Jackson Hole puts Powell’s prestige and the future of Wall Street at stake

The Kansas City Federal Reserve will host this week (August 25-27) in the Grand Teton National Park the traditional annual economic symposium in Jackson Holewhich this year will be titled ‘Reassessing Constraints on the Economy and Policy’.

This year’s symposium marks the first conference in person since 2019, following the pandemic forced the 2020 and 2021 editions to be held telematically. In addition, the highlight of the conference, Fed Chairman Jerome Powell’s speech on Friday (4:00 p.m. Spanish time) will be broadcast live for the first time. In any case, it will be one of the last opportunities for the market to decipher the future direction of monetary policy before the Fed meeting next month (September 21). The market is torn between a 50 basis point rise in interest rates or a more aggressive 75 point rise.

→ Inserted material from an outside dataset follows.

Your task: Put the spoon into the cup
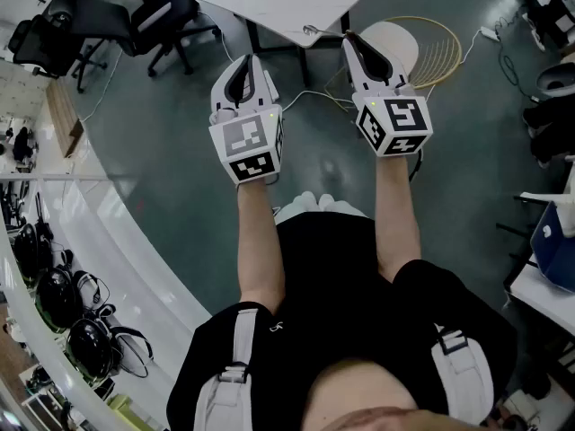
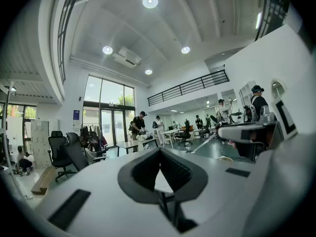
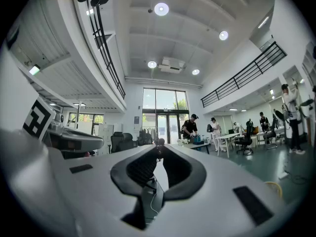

As pointed out by Investment Strategies Araceli Fruits, from Araceli Fruits EAFI, the president of the Federal Reserve, Jerome Powell, “predictably will give us additional clues regarding what the pace of interest rate hikes will be like for the month of September”. In recent weeks, macro references such as the CPI easing or the strength of the labor market have led the market to go into “slowdown mode” in the pace of rate hikes, discounting a rise of 50 basis points by more than 60% in the market .

However, the expert recalls that “Powell is putting his prestige at risk” in the fight once morest inflation that is still high, so in Frutos’ opinion “possibly in September there will be a 75 basis point” increase.

“The positive surprise of the CPI for July (+8.5% in July) and the softer tone of the latest Minutes have moderated expectations of future increases”, they agree Bankinter analysts in a report, “but we believe that the Fed will still show a rather hawkish stance (hard) because the US macro is holding up better than expected, especially employment, and inflation is still far from the target”.

“The Fed will try to cool down the expectations of a perhaps complacent market, which hinders the transmission mechanisms of its monetary policy. It is striking that several members (Kashkari, Evans, Daly or Bullard) have recently reiterated the need to defuse the price escalation through further increases, which might put fed funds at 4% or higher by the end of 2023.

But the truth is that the degree of uncertainty is very high. In a note to clients on Friday, Andrew Hunter, Senior US Economist at Capital Economicswrote that recent economic events are likely setting the table for a 0.50% rate hike in September.

“To the extent that these events cancel each other out, we continue to expect the Fed to raise rates by 50 [puntos básicos] next month,” Hunter wrote. “There doesn’t seem to be much need for Chairman Jerome Powell to adjust expectations when he speaks in Jackson Hole next Friday.”

How can the market react?

The truth is that the climate of uncertainty contributes to the market paying special attention to Powell’s announcements this year. The markets in general, and Wall Street in particular, have become a real roller coaster this yearslipping from record highs in November 2021 into a deep bear market on fears that central banks’ battle once morest inflation will spark a global recession.

In recent weeks, hopes that the Fed would slow to 50 basis points had fueled a rebound in stocks, but investors slowly seem to be thinking they may have been too optimistic. This year, for the moment, Wall Street has started the week with the alarms on, with falls in the S&P 500 on Monday of around 1%.

Jackson Hole is traditionally held in the last week of August and the experience of other years shows that it is usually a motor of Wall Street, to one side or the other. Last year, for example, the S&P 500 closed the week of the symposium up 1.5%. Even more positive was 2020, with a 3.2% rise in the week for the New York index, which also recorded a full rise.

However, in 2019, the last year before the pandemic, the week of Jackson Hole closed with a 1.4% decline for the S&P 500 following Friday alone saw falls of 2.60%.